* _DATASET EXCERPT_:
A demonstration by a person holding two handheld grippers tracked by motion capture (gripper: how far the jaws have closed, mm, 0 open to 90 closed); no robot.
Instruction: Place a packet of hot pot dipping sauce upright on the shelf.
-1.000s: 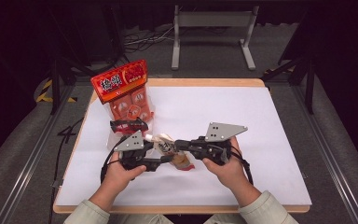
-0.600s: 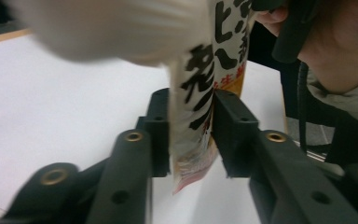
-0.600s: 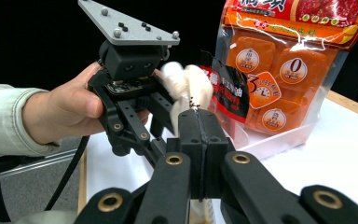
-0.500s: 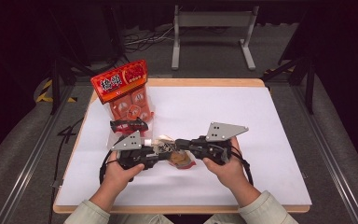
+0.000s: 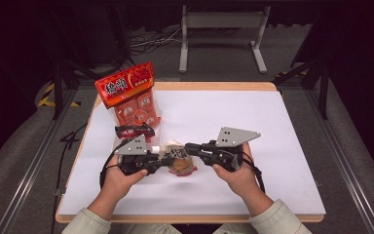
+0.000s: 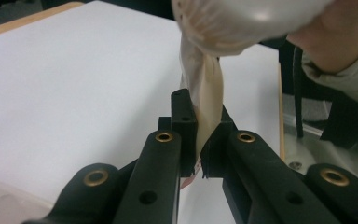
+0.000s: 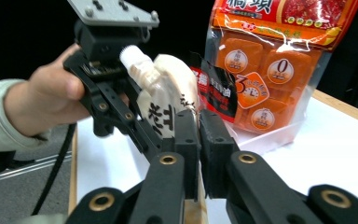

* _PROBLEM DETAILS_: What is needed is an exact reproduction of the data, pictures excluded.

* _RESULT OF THIS EXERCISE_:
A demonstration by a person holding two handheld grippers tracked by motion capture (gripper: how far the jaws have closed, mm, 0 open to 90 closed); no robot.
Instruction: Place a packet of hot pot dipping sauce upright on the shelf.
-1.000s: 
-0.600s: 
-0.600s: 
-0.500s: 
+0.000s: 
+0.000s: 
+0.000s: 

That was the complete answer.